You can choose to place different
clients on different VLANs to limit the broadcast domain by configuring
appropriate VLAN in each user profile. RFC 3580 defines the following
Attribute Value Pairs (AVPs) to support dynamic VLAN.
Tunnel-Type=VLAN (13)
Tunnel-Medium-Type=802
Tunnel-Private-Group-ID=VLANID
The VLAN ID must be
pre-programmed on the ION device prior to receiving the AVP by creating
the corresponding
SVI. If the
received dynamic VLAN is pre-configured, the switch port allows
the traffic. If the received dynamic VLAN is not pre-configured,
then the ION device raises an
alarm. Until
the issue is resolved, the port remains unauthorized and client
traffic is blocked.
Re-authentication Timeout
The ION device
authenticates or reinitializes the client after a session timeout
based on the value of the Termination-Action.
The value RADIUS-Request (1) indicates that
authentication occurs on expiration of the Session-Time.
The value Default (0) indicates that the session
will terminate.
Idle Timeout
On receiving the Idle Timeout AVP
from the RADIUS server, the ION device does one of the following:
If the timeout value in the received Idle Timeout AVP is
0, then ION device adds the client as a static client, that is,
the client will never age. If re-auth timer is configured, then
the client is forced to re-authenticate when the timer expires.

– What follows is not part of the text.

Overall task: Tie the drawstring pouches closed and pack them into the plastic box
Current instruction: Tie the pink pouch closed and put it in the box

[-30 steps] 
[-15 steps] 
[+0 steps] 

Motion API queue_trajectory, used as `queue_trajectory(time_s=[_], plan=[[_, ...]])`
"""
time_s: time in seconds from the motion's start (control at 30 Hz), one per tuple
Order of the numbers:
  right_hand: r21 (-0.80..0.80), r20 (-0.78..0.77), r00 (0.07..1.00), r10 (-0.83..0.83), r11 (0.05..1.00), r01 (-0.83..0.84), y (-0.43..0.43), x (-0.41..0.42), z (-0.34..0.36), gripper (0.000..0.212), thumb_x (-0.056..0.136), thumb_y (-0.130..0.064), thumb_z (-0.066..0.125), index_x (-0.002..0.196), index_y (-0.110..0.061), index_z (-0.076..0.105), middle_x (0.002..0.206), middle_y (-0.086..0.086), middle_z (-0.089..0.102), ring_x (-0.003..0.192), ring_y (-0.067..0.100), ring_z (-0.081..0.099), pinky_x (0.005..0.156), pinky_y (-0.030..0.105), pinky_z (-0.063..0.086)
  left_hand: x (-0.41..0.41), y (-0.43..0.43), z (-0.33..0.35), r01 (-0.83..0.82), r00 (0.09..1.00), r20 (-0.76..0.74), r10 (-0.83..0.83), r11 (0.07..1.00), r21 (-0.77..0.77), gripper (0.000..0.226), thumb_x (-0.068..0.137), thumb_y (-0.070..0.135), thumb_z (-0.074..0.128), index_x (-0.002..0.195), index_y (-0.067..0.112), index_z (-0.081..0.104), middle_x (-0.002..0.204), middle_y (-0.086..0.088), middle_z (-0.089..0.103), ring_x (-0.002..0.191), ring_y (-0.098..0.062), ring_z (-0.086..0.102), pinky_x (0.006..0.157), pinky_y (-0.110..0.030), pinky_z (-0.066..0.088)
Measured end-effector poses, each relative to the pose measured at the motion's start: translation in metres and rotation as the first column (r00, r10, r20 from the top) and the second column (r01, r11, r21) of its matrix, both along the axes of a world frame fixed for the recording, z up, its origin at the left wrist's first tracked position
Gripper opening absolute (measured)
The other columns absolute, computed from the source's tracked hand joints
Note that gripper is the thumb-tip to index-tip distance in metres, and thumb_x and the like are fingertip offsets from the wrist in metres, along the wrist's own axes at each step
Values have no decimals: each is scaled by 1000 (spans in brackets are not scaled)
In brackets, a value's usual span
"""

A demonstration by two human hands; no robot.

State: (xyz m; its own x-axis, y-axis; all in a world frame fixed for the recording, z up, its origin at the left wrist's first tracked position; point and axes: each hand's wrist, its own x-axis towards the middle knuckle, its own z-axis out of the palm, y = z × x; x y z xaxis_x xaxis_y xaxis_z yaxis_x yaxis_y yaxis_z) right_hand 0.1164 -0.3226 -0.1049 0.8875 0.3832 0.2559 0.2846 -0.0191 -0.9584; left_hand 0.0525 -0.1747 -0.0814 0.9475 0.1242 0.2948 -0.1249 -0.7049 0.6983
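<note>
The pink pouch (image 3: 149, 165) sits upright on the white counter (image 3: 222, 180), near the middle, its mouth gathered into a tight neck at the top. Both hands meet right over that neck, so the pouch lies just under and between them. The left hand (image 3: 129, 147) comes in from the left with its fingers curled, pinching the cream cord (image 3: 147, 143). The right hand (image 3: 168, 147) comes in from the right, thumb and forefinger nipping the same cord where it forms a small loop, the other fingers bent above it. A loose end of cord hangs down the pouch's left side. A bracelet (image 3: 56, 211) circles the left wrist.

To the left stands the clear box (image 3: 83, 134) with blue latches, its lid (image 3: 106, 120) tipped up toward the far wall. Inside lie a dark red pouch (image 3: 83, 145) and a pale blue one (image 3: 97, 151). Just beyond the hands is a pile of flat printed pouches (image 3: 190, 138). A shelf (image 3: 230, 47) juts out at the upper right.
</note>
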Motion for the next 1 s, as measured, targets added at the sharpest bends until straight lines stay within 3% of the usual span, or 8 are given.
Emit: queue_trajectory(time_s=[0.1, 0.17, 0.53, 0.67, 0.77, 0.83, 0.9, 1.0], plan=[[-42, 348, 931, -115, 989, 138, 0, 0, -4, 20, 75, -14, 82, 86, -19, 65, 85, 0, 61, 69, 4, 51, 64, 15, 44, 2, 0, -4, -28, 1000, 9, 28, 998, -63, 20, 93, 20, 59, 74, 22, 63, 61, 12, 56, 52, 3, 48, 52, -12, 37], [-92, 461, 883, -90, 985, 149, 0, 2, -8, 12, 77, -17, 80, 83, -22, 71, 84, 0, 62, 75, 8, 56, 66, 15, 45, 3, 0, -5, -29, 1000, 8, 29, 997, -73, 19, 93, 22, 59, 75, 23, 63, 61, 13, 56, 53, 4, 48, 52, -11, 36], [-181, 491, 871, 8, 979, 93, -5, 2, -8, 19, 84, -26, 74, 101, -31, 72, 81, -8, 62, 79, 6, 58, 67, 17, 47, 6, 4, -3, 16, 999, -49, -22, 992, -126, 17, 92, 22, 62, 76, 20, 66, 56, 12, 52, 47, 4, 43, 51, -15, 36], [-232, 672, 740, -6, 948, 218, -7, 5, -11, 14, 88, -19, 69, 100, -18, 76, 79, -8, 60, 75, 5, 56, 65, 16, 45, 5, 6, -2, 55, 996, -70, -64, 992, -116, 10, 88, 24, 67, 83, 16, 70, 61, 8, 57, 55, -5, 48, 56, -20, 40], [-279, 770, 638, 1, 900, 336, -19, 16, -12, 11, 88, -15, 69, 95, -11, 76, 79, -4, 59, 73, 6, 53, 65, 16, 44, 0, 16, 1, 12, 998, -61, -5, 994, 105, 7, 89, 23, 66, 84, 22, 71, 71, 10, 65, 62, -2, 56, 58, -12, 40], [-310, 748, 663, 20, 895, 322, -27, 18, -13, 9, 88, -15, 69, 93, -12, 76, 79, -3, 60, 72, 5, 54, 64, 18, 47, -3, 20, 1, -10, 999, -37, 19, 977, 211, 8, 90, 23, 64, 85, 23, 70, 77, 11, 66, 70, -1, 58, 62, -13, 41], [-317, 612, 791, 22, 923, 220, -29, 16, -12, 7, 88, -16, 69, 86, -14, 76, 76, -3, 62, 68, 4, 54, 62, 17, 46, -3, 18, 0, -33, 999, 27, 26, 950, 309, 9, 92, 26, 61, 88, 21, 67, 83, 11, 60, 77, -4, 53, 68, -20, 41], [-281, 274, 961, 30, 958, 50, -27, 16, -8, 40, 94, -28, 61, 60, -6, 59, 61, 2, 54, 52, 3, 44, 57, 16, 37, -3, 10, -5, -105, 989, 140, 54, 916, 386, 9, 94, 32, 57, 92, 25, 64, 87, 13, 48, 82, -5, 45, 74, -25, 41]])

If the timeout value is non-zero, then the ION device adds
the client as a dynamic entry which will age based on the switch
global aging timer. The Idle Timeout AVP value
is discarded due to the switch limitation which cannot age clients
differently.
If the Idle Timeout AVP is not present,
then the ION device adds the client as a static client and the client
will never age. If re-auth timer is configured, then the client
is forced to re-authenticate when the timer expires.